State how many lines of the material below contain the word "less". Add nothing else.

^^^^^^^^

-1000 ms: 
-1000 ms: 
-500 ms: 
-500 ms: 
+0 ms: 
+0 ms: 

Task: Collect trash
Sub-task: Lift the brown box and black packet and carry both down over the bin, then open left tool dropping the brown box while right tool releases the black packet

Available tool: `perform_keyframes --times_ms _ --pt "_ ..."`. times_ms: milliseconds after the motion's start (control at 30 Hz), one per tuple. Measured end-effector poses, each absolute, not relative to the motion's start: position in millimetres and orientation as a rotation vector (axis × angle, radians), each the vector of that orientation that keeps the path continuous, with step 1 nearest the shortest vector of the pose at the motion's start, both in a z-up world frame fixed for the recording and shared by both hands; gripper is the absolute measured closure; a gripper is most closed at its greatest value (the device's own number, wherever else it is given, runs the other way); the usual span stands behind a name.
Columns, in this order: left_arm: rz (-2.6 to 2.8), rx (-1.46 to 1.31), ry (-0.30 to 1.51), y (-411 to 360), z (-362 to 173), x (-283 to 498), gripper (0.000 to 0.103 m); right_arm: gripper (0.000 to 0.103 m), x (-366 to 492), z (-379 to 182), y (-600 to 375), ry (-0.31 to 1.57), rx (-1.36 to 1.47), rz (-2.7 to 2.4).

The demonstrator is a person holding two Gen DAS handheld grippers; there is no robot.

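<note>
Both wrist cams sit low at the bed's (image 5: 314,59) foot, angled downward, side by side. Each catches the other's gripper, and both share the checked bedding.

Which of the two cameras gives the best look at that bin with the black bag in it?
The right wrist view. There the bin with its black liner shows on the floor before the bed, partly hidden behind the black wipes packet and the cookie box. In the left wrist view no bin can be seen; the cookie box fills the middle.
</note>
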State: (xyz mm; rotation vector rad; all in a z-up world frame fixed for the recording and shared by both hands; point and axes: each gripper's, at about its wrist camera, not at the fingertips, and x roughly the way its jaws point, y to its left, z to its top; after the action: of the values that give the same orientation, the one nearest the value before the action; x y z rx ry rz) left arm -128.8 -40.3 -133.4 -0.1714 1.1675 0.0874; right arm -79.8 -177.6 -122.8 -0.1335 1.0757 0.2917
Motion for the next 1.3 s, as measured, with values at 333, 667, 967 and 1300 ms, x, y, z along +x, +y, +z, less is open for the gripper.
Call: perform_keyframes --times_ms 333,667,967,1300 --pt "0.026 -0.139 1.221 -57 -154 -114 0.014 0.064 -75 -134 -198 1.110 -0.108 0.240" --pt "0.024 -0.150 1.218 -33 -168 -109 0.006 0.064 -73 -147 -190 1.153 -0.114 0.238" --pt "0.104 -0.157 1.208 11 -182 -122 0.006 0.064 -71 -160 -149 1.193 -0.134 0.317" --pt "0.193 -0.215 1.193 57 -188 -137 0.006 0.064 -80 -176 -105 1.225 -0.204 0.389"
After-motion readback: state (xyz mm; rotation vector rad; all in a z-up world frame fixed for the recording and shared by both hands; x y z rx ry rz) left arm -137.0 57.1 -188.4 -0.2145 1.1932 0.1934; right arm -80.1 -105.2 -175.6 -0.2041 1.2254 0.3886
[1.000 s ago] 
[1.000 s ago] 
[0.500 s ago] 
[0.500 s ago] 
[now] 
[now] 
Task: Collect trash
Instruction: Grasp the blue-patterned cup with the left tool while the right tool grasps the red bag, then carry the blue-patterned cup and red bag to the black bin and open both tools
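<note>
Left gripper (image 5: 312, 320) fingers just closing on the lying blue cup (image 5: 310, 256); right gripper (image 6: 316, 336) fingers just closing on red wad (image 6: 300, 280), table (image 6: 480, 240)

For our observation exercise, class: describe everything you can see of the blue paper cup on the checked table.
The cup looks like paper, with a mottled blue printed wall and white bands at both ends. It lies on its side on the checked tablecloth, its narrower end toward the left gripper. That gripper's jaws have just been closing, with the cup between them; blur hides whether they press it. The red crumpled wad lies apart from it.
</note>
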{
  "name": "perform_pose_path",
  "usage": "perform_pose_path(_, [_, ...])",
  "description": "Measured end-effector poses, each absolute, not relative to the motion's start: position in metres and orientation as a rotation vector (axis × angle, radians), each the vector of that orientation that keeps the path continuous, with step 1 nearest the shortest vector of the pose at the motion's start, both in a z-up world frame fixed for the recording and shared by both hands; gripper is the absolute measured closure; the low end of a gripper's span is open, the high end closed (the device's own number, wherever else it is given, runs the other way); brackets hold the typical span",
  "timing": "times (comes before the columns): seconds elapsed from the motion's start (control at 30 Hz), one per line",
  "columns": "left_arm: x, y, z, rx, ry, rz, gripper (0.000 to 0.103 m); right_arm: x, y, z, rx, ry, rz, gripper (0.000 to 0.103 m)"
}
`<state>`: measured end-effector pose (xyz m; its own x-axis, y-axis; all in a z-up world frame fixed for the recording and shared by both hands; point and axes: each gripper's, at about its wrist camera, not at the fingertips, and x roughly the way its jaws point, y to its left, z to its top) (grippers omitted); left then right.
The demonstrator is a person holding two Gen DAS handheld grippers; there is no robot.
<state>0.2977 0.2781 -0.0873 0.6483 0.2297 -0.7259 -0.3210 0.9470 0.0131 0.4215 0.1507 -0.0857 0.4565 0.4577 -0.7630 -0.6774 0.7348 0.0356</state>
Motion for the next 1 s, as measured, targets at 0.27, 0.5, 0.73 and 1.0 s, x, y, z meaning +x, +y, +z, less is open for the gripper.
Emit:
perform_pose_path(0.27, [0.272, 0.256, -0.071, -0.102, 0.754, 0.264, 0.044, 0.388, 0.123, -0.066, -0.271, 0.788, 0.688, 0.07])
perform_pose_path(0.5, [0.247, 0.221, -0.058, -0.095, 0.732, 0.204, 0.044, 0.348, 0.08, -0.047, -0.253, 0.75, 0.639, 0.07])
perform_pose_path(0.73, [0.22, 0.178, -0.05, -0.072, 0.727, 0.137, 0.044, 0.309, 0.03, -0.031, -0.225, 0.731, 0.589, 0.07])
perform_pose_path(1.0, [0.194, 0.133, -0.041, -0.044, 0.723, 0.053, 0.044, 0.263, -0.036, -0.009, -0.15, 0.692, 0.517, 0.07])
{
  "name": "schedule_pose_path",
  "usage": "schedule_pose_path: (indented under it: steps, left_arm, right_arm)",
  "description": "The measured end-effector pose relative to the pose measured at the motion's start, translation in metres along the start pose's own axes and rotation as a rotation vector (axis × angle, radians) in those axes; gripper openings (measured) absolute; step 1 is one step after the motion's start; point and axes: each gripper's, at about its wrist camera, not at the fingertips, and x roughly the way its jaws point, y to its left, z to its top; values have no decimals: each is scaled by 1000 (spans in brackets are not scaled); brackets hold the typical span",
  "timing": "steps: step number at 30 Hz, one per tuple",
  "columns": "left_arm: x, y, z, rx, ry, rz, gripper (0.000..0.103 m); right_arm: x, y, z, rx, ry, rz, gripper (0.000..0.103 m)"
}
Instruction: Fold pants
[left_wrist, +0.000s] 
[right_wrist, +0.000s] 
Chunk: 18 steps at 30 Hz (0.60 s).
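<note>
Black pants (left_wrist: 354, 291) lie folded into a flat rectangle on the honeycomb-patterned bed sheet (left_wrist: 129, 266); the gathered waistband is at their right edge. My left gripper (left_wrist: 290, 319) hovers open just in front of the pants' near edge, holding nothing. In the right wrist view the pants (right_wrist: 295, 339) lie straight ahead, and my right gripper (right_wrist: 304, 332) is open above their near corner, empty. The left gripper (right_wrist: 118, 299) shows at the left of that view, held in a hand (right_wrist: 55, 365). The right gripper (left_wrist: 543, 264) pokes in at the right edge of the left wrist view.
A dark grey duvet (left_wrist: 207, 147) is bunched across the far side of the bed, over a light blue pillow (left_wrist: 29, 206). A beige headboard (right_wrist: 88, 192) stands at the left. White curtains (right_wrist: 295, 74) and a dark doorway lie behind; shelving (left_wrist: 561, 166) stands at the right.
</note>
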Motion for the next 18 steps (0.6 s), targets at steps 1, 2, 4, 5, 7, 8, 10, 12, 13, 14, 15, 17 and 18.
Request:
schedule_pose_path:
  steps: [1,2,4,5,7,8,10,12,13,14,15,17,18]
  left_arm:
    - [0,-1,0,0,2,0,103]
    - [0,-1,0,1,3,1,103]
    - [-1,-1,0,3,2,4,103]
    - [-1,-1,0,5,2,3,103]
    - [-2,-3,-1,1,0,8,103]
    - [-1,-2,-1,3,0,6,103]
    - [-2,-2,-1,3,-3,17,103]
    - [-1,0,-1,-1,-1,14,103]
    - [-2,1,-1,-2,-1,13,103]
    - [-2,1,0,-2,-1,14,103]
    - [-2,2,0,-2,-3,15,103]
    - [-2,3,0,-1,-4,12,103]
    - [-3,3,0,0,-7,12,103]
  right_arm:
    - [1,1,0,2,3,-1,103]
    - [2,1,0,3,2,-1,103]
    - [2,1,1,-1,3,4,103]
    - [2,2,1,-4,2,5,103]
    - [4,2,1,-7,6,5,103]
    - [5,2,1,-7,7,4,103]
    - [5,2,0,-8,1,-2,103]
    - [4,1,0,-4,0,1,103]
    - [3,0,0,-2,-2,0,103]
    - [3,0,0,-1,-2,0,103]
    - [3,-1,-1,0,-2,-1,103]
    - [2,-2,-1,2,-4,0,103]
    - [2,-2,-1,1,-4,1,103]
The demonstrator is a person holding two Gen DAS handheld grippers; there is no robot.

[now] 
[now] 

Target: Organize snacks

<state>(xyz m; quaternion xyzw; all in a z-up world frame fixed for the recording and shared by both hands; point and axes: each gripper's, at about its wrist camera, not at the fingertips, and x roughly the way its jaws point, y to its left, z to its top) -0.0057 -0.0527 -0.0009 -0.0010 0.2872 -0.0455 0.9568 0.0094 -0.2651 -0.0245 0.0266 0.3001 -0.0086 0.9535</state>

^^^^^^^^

**RESPONSE TO THE EXERCISE**: 2